# Exo terra incubator not working properly after 6 months?



## MP reptiles (Dec 30, 2010)

My exo terra incubator was bought at christmas and has been running to create temps for male leos around 31 degrees. And over the last few days it drops to 24 and then goes back up to 31? Any reason why this could be? I have had to turn my homemade female incubator into a male one which I am not happy about and if there is a fault in the machine I will be getting back to where i bought it from ASAP!
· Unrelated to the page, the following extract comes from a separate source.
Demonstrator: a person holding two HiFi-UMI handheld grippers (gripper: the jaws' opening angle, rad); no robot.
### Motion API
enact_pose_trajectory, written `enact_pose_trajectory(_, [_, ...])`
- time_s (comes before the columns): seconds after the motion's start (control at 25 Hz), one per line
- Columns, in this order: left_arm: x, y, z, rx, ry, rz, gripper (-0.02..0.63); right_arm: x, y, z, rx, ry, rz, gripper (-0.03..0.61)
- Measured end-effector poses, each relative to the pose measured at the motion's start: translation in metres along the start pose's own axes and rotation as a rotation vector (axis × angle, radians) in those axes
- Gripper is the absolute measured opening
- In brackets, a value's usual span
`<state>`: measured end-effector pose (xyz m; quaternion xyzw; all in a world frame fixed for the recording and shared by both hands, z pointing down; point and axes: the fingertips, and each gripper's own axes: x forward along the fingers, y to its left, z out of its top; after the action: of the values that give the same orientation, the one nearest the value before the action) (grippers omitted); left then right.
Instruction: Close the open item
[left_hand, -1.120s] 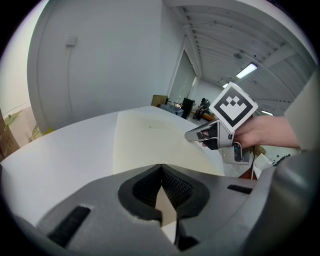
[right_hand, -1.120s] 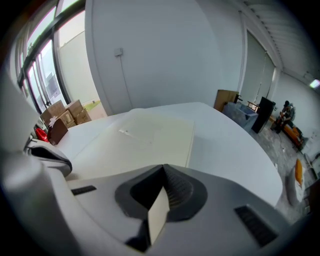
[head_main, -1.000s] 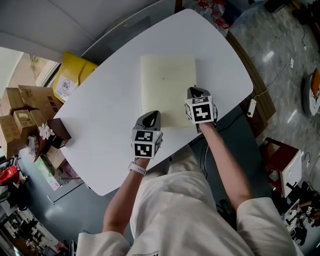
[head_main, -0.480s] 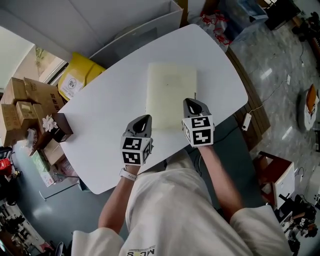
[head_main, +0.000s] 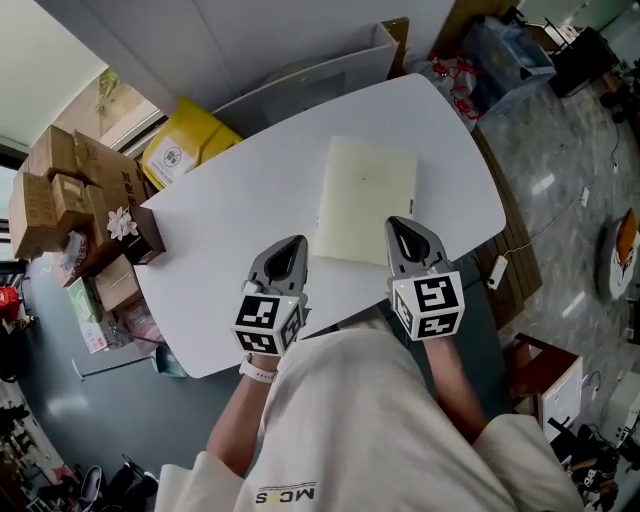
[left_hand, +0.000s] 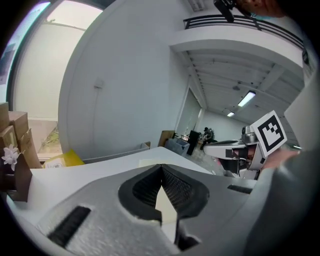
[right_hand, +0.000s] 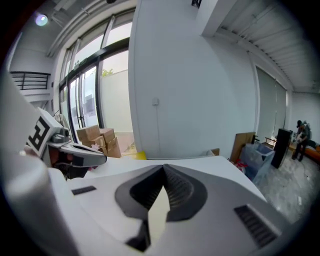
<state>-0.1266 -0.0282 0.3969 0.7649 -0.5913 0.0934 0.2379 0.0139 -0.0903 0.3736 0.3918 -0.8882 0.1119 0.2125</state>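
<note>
left gripper (head_main: 294, 245): jaws pressed together with nothing in them. It's held up off the bench, nose tipped a bit downward, touching nothing.
right gripper (head_main: 402, 226): same deal, jaws together and empty. It sits level with the left one, with a gap between the two.
book (head_main: 366, 200): cream, lying flat and shut on the bench, right ahead of both grippers. From the head view, the right gripper's tip overlaps its near right corner. The left gripper's tip sits just off its near left corner. Neither is touching it.
bench (head_main: 230, 205): white with rounded corners, spreading out ahead of and under both grippers.
flower box (head_main: 140, 233): small and dark with a white flower on it, at the bench's corner, well off to the left of the left gripper.
yellow bag (head_main: 186, 146): past the bench's far edge, ahead and left of the left gripper.
cartons (head_main: 58, 192): a brown stack on the floor, further left again than the flower box.
</note>
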Motion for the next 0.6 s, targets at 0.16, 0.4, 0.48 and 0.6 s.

Thanks in advance for any advice.


----------



## MP reptiles (Dec 30, 2010)

anyone?


----------



## CPT BJ (Oct 30, 2010)

It does sound faulty, id take it back and get it replaced personnally whilst its still in warranty.


----------



## MP reptiles (Dec 30, 2010)

CPT BJ said:


> It does sound faulty, id take it back and get it replaced personnally whilst its still in warranty.


Well i bought it online so i cant just take it back but thanks ill contact them straight away.


----------



## CPT BJ (Oct 30, 2010)

MP reptiles said:


> Well i bought it online so i cant just take it back but thanks ill contact them straight away.


 Oh right the best thing to do would be get in touch and see if they think its faulty and they may get a courier to collect it.


----------



## MP reptiles (Dec 30, 2010)

CPT BJ said:


> Oh right the best thing to do would be get in touch and see if they think its faulty and they may get a courier to collect it.


Just sent a message away thanks for the help.


----------



## CPT BJ (Oct 30, 2010)

MP reptiles said:


> Just sent a message away thanks for the help.


 No problem .


----------